Wise and Buchanan started immediately on Douglass's track and he fled to Canada and eventually to England. Why did not Douglass join John Brown? Because, first, he was of an entirely different cast of temperament and mind; and because, secondly, he knew, as only a Negro slave can know, the tremendous might and organization of the slave power. Brown's plan never in the slightest degree appealed to Douglass's reason. That the Underground Railroad methods could be enlarged and systematized, Douglass believed, but any further plan he did not think possible. Only national force could dislodge national slavery. As it was with Douglass, so it was practically with the Negro race. They believed in John Brown but not in his plan. He touched their warm loving hearts but not their hard heads. The Canadian Negroes, for instance, were men who knew what slavery meant. They had suffered its degradation, its repression and its still more fatal license. They knew the slave system. They had been slaves.

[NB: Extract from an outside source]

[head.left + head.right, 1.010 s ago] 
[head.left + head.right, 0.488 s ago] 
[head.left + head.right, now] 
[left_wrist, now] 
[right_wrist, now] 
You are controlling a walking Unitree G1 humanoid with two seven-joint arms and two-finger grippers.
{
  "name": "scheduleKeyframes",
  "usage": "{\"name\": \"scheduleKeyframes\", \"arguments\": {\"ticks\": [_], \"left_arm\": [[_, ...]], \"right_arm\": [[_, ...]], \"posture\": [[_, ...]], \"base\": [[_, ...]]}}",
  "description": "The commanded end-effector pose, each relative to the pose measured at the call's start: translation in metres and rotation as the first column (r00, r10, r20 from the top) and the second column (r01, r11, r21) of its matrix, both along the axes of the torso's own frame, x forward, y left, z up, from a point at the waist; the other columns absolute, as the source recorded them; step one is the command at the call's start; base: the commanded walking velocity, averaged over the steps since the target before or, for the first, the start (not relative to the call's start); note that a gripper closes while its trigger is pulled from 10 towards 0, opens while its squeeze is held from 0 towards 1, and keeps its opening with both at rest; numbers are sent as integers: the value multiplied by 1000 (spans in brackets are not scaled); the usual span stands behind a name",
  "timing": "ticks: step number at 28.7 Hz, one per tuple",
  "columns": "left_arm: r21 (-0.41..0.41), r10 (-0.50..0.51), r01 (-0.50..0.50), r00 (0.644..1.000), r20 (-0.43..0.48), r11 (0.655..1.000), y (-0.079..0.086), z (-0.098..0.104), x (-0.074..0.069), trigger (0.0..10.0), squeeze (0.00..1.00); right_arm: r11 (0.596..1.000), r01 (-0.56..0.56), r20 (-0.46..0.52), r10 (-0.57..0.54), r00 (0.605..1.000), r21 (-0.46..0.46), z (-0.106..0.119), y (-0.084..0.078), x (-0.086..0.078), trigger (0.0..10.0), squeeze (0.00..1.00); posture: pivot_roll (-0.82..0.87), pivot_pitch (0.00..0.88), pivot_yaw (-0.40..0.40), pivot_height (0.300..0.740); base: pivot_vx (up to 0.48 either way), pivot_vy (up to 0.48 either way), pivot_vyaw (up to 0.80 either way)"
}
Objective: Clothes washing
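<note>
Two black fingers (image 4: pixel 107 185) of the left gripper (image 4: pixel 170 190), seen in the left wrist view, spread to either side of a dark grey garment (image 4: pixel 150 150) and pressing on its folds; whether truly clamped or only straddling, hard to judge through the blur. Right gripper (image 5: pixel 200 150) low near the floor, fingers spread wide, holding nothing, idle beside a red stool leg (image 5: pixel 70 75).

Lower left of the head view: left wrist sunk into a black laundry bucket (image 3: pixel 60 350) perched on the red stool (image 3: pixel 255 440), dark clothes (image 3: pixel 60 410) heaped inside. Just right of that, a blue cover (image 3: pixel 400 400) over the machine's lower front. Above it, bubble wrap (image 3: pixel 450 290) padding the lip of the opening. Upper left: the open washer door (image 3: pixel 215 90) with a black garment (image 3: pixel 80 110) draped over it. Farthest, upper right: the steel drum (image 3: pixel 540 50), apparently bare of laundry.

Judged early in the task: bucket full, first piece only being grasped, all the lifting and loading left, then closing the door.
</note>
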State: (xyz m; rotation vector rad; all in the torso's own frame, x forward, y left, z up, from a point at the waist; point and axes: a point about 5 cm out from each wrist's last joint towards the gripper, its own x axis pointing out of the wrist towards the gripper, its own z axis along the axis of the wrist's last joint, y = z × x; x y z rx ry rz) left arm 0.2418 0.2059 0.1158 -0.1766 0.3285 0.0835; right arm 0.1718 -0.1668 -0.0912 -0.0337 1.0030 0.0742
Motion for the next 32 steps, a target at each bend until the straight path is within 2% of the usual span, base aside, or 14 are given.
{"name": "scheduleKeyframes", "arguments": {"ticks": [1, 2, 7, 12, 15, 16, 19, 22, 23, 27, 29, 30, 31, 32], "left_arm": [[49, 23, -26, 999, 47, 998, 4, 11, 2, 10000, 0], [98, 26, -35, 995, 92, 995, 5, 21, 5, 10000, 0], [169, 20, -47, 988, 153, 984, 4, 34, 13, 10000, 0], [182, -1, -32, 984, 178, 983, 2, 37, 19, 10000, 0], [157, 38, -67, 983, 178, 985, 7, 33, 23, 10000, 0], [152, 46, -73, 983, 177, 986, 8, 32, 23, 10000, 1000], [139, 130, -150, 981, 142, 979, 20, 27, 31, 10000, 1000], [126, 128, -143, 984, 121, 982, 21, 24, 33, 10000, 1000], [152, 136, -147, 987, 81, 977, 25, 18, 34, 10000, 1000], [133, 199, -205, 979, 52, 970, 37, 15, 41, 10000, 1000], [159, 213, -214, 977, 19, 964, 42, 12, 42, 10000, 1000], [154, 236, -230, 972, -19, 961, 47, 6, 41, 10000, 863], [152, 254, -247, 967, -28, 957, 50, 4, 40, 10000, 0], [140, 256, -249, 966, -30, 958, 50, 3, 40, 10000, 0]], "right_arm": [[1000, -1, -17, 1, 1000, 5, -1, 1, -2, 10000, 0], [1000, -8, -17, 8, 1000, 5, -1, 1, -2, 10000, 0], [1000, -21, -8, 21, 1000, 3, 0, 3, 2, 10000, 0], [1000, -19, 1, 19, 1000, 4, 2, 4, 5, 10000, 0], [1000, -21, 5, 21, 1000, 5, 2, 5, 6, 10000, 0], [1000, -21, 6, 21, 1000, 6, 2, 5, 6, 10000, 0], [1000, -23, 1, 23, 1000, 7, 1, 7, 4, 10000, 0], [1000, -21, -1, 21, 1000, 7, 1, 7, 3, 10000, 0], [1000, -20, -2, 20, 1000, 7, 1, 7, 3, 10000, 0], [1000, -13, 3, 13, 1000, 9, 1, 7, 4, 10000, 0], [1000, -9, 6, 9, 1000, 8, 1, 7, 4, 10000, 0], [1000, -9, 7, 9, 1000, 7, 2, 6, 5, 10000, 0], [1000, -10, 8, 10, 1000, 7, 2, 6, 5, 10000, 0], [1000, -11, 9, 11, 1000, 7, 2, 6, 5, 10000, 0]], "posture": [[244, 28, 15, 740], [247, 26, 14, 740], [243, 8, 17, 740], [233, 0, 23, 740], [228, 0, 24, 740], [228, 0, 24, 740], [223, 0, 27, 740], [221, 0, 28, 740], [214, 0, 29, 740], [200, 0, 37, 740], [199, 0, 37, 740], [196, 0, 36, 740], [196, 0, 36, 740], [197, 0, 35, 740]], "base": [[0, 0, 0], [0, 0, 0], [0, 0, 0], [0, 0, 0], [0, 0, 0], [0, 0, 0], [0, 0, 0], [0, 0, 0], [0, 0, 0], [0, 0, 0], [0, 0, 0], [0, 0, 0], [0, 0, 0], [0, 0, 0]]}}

They had risked life to help loved ones to escape its far-reaching tentacles. They had reached a laud of freedom and had begun to taste the joy of being human. Their little homes were clustering about—they had their churches, lodges, social gatherings, and newspaper. Then came the call. They loved the old man and cherished him, helped and forwarded his

  1. Douglass, Life and Times of Frederick Douglass (1892), p. 376.